Review Request: UseNUMAInterleaving #4

Tue Aug 23 23:50:50 UTC 2011

Hi Tom -- the perf improvement on windows is impressive.

The changes look good. Just a few very minor nits below:

globals.hpp: In the doc string field for NUMAInterleaveGranularity, you
might state that this is a Windows only option. (although i recognize
that this hasn't been done for some of the other windows options that
i became aware of now as being used exclusively in windows before
your changes, for instance: UseLargePagesIndividualAllocation
and LargePagesIndividualAllocationInjectError).

arguments.cpp: you could get rid of the empty lines 1432-1433, and move the
content of 1428-1430 into the if-scope of 1422-1426.

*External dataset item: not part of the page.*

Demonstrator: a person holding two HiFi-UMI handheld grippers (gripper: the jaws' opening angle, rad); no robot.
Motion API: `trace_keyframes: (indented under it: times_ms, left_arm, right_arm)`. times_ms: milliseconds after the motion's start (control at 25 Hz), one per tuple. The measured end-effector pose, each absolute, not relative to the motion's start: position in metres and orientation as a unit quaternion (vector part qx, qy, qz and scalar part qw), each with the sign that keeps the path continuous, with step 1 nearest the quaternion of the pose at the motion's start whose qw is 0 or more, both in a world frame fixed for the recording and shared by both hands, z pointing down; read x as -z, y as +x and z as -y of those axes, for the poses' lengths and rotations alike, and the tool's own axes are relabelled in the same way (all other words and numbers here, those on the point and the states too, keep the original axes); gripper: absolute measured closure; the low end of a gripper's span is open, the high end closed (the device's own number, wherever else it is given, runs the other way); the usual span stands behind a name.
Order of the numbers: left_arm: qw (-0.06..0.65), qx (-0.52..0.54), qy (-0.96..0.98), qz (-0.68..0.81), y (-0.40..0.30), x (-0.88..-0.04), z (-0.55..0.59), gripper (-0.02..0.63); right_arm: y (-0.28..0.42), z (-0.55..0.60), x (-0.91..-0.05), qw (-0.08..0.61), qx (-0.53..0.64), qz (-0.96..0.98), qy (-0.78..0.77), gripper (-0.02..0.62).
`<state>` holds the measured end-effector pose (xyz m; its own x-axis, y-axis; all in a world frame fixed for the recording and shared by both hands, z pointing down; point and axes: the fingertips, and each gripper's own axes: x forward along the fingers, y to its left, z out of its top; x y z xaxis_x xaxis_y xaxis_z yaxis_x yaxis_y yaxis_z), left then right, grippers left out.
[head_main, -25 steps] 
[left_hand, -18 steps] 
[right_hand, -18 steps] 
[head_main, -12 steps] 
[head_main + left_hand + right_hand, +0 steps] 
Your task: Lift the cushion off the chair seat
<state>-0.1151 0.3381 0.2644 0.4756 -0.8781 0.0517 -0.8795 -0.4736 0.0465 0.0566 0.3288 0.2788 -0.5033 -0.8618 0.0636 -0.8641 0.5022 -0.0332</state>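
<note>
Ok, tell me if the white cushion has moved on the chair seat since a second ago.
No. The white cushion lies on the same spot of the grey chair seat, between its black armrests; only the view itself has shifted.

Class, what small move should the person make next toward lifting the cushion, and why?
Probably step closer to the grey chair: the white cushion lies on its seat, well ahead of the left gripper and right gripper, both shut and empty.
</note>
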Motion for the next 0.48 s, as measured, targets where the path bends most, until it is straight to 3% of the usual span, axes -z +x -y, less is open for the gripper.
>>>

os_windows.cpp: you can probably get rid of the extra newline
introduced at line 1967.

line 3018, typo: "NUMAInterleavaing"
also at line 3033: "thNUMANodeListHolderat"
The comment at lines 3030-3033 would also benefit
from a few missing punctuation marks.

at lines 3040 and 3043, it might read better to place the returns
on lines of their own.

If you run with +UseNUMAInterleaving and a commit failed,
it would seem that the error message at line 2987 would be
confusing and incorrect. Perhaps you want to suitably modify
it or just suppress the additional text in that case.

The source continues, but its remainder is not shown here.